- [WORK REQUIRED]:
Go over the lines below, and when one contains the word "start", copy it.

- [INFORMATION SUPPLIED]:
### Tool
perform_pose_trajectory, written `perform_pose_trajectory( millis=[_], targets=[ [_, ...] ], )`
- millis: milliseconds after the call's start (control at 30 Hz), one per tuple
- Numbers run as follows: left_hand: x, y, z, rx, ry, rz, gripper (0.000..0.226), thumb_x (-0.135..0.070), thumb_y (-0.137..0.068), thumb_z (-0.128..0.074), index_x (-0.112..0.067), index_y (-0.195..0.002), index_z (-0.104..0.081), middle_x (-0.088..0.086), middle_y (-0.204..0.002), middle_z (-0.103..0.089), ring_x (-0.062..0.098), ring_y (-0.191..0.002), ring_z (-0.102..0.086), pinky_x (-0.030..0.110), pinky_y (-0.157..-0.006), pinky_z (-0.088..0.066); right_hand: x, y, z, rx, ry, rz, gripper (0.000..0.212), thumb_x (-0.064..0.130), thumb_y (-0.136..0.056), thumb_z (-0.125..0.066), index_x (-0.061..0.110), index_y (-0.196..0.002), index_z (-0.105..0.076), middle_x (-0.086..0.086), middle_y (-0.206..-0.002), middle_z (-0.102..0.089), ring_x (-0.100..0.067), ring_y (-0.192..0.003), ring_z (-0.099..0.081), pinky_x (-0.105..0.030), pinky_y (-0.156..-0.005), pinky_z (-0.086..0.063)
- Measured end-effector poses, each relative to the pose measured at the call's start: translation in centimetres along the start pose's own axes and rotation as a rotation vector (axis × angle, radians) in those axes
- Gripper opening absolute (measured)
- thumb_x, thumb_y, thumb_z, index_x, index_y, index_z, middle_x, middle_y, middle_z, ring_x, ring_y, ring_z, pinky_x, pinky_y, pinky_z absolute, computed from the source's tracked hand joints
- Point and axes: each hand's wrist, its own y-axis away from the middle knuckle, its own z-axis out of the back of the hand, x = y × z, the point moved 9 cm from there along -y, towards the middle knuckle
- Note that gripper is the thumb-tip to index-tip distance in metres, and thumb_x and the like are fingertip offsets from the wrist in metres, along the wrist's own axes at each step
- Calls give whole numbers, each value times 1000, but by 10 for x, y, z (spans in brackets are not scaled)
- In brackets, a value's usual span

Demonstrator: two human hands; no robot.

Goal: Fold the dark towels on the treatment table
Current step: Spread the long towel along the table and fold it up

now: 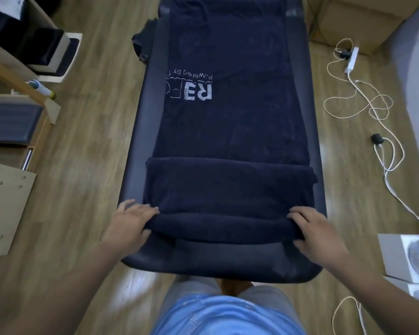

- [SOLUTION TO THIS EXERCISE]:
- millis: milliseconds after the call's start (control at 30 Hz), one per tuple
- Measured end-effector poses, each relative to the pose measured at the call's start: translation in centimetres along the start pose's own axes and rotation as a rotation vector (axis × angle, radians) in those axes

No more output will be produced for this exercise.